Required work — Check each line of the listing below for "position" and state how many lines contain it, with no other words.

--- Data extract Enclosed Below ---

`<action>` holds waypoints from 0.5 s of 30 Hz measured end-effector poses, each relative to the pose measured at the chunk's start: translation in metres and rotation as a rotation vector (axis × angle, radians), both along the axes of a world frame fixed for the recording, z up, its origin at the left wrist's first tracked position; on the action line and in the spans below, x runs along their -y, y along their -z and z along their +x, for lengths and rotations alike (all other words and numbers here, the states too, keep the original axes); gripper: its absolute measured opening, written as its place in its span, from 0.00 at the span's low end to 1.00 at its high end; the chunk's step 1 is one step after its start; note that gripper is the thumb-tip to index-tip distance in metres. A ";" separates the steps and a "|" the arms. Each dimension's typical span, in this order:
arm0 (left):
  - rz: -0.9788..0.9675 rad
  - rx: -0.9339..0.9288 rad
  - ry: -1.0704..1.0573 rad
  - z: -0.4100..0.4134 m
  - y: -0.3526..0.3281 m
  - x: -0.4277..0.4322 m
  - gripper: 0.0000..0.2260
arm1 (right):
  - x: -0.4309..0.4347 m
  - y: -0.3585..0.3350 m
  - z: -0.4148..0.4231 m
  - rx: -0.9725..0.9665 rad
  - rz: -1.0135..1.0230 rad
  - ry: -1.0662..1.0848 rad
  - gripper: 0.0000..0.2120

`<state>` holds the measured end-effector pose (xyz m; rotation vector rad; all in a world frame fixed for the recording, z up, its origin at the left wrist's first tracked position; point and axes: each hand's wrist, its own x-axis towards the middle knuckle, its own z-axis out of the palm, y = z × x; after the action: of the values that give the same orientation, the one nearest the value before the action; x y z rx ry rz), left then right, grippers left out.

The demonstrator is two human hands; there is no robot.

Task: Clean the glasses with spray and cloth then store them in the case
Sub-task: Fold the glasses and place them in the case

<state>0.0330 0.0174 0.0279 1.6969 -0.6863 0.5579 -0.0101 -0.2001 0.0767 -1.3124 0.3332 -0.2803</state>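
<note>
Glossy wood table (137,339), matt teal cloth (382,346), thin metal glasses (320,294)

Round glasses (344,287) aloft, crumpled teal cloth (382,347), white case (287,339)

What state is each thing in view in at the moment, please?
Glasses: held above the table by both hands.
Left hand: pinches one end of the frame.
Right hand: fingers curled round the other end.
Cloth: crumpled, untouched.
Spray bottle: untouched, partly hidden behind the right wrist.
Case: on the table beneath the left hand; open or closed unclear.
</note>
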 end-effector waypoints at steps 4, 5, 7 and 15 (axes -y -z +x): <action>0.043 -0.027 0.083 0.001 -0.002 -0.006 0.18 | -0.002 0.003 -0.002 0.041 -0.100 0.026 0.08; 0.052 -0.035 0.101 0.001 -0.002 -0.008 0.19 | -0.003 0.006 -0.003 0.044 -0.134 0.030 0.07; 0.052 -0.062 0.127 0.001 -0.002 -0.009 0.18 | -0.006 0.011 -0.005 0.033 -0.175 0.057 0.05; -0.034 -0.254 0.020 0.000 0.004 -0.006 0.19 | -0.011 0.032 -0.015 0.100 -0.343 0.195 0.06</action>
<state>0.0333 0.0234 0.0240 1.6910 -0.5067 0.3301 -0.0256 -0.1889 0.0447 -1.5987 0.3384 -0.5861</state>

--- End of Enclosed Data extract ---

Solution for this problem — 2